▶ **TASK GOAL**: Scan the data for "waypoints" and copy each matching line.
BEGIN RECORDS FOR THIS TASK
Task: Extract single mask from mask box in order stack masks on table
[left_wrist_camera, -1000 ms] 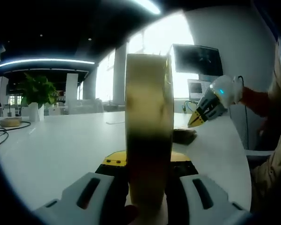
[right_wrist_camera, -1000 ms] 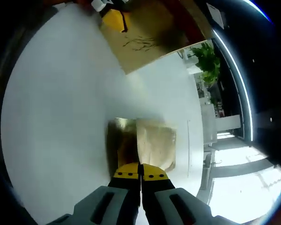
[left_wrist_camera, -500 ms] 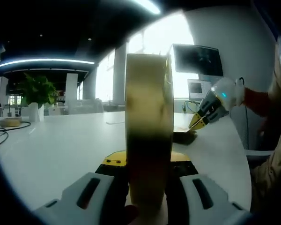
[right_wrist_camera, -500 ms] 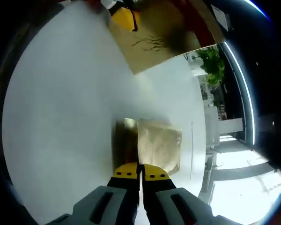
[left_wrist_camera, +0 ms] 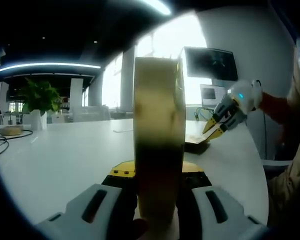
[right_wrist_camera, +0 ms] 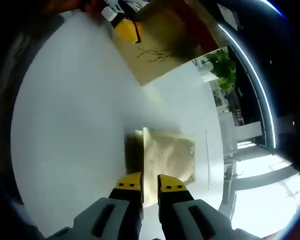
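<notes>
My left tool (left_wrist_camera: pixel 157 185) gripped the mask box (left_wrist_camera: pixel 158 140) while my right tool (right_wrist_camera: pixel 149 186), jaws apart, had released a mask (right_wrist_camera: pixel 169 160) on the tabletop (right_wrist_camera: pixel 65 150); next I needed another

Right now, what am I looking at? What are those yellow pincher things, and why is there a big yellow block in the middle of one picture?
A person holds a pinching tool in each hand, and a small camera rides on each tool. In the left gripper view, the left gripper squeezes the mask box, standing up on the white table. That is your big yellow block, seen very close. Off to the side there you can see the right gripper over the table. The right gripper view looks down past its own two yellow tips, slightly apart, at a packaged mask lying flat on the table. The mask box shows there too, further off.
</notes>
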`<state>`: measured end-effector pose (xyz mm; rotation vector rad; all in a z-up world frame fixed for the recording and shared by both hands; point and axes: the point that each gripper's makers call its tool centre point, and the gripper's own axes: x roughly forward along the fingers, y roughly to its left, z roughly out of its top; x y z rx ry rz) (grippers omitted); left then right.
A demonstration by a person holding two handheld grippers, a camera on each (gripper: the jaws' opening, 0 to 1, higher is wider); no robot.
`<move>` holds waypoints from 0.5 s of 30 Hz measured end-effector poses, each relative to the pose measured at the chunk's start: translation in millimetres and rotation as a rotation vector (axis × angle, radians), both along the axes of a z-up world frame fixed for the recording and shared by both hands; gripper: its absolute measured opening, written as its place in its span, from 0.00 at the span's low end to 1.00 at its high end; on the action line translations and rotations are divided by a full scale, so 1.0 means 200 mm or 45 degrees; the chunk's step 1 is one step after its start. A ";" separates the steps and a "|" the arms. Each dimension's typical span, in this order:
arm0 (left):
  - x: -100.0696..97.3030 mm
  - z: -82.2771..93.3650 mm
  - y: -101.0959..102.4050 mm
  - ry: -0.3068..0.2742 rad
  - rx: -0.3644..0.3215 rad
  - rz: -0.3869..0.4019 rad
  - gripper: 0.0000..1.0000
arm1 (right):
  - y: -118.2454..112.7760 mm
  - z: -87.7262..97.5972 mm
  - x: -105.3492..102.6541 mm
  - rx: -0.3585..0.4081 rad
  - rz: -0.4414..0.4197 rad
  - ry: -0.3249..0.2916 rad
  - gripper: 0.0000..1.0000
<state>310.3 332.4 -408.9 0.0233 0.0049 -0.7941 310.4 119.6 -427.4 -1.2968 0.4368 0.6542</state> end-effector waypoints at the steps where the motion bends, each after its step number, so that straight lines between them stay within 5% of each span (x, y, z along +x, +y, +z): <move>1: 0.00 0.00 0.00 0.000 0.000 0.000 0.20 | 0.00 0.00 0.00 0.010 -0.005 -0.003 0.06; 6: 0.00 0.00 0.00 0.000 0.000 0.001 0.20 | -0.01 0.01 -0.03 0.108 -0.033 0.002 0.06; 15: 0.00 0.00 0.00 0.000 0.002 0.003 0.20 | -0.07 0.09 -0.04 0.468 -0.187 -0.032 0.00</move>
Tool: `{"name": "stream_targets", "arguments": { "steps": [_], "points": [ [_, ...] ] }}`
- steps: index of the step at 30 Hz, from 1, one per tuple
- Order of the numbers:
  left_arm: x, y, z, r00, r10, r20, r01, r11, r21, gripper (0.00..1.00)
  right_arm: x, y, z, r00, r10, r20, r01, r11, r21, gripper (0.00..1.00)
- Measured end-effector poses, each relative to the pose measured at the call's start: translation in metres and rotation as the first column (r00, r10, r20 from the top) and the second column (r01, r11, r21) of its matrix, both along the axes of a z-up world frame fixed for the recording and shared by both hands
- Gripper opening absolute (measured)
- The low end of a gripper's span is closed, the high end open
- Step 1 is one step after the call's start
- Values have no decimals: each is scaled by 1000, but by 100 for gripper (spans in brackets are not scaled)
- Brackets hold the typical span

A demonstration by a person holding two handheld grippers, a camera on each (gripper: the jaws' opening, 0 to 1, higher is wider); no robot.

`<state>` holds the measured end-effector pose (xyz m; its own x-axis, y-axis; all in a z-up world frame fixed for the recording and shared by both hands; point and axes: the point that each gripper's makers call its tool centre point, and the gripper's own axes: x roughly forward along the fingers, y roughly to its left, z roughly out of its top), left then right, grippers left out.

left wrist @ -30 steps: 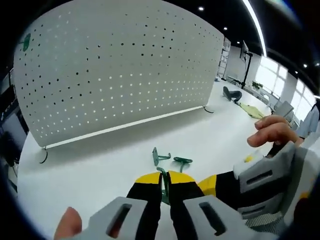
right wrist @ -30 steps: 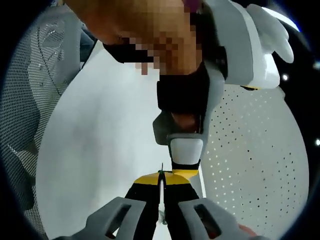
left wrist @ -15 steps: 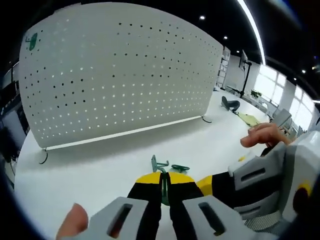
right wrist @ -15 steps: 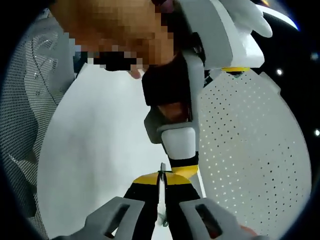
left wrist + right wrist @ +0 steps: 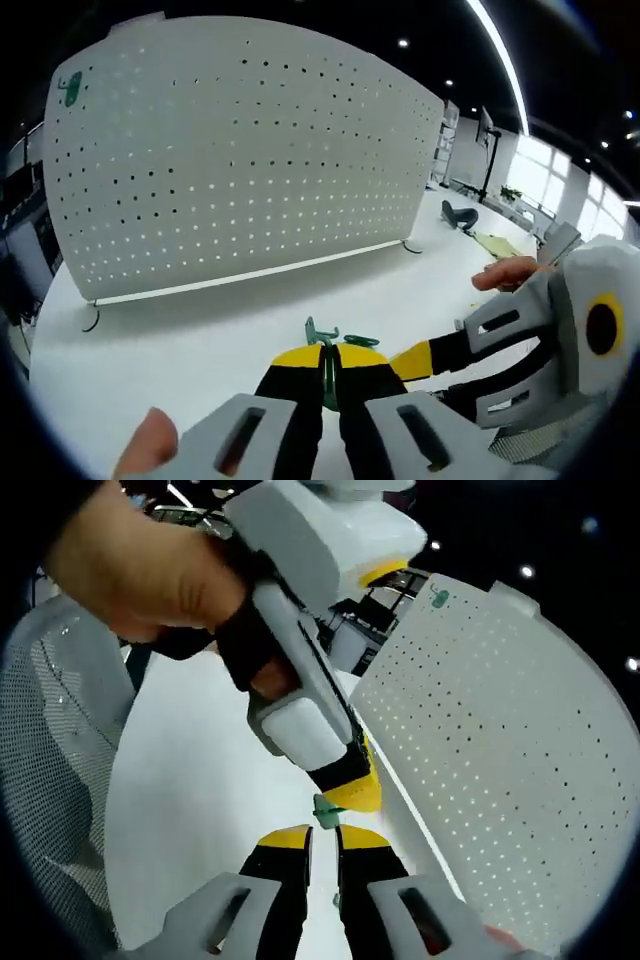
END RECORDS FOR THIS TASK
▶ **RESPONSE TO THE EXERCISE**:
`<move>` holds waypoints from 0.5 s of 30 Hz measured end-effector poses, each relative to the pose measured at the chunk's start: translation in millimetres and rotation as a rotation vector (axis × angle, radians), both along the axes of a z-up world frame fixed for the recording and shared by both hands; gripper: its absolute measured opening, written as its place in its span, from 0.00 at the span's low end to 1.00 at its high end; on the action line translations and rotations are divided by a full scale, so 1.0 means 200 mm or 45 degrees; the chunk's step 1 is one step after its start. A ";" separates the steps and a "|" the arms. Each dimension's typical span, in this order:
<state>310.3 332.4 -408.9 0.0233 0.0049 -0.7941 310.4 119.6 -427.4 -1.2968 0.4368 0.6542</state> end-effector waypoints at the steps where the motion bends, each after its step number, so that straight lines between them stay within 5% of each span (x, y, z along +x, +y, +z): <move>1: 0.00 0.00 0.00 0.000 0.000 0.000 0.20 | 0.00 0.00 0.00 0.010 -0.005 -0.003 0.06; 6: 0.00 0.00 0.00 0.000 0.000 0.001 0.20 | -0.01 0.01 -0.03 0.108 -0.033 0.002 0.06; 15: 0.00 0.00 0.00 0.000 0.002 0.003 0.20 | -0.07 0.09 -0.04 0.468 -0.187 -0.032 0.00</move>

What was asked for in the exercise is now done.